Stored entries:
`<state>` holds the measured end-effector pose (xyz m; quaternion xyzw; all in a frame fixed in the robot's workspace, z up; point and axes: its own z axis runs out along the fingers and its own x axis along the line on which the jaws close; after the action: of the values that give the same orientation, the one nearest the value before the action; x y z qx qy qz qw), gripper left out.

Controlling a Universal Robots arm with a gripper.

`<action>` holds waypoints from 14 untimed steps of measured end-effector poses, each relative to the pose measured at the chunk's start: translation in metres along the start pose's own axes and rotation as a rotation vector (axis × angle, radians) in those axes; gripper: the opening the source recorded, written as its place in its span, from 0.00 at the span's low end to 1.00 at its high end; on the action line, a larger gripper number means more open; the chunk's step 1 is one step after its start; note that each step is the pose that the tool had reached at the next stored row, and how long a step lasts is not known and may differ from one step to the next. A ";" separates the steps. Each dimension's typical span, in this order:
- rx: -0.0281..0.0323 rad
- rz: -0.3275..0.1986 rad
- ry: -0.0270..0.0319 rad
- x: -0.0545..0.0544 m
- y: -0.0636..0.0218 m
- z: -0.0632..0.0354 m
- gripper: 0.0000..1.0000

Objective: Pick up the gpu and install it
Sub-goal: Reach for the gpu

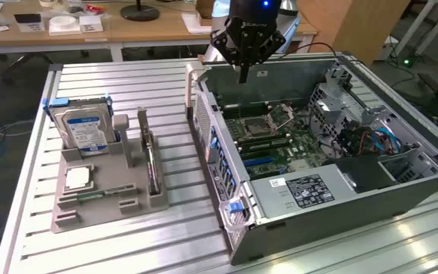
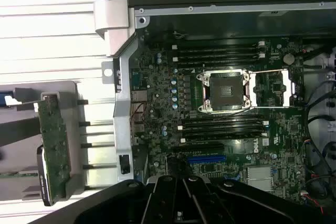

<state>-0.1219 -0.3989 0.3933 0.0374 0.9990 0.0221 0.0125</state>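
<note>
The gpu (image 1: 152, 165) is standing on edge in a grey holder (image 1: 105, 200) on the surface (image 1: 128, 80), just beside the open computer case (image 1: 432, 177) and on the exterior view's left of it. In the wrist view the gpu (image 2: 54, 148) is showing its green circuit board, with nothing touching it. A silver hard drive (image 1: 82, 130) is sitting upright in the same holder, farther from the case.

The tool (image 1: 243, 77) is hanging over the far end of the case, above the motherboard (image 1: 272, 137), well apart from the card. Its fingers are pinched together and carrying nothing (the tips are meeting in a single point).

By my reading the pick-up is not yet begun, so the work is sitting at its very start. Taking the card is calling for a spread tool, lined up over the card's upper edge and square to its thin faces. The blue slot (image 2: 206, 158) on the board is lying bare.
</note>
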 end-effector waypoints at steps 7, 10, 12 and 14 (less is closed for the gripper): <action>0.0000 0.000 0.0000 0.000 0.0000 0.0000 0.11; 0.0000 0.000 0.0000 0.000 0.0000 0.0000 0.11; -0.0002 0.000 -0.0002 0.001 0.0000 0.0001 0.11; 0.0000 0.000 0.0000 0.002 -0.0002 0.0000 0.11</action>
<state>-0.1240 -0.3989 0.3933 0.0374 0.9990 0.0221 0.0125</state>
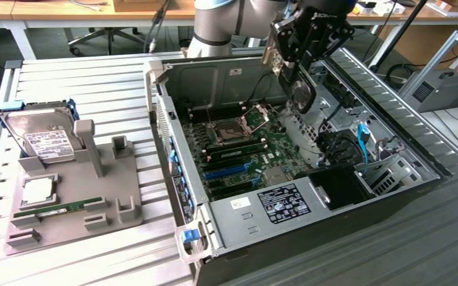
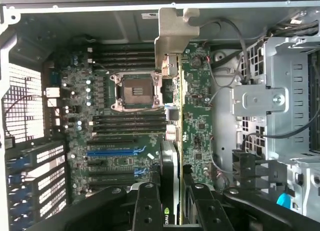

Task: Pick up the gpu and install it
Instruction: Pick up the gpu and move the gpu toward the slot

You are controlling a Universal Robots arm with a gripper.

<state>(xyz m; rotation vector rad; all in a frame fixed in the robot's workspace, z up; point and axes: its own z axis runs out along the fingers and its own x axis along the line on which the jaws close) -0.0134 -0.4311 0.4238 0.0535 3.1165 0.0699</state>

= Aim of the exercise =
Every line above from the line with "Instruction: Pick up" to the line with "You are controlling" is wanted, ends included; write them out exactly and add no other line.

= Result of the task =
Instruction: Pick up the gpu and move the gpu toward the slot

You are controlling a Universal Robots arm with a gripper.

This exercise requires no further answer.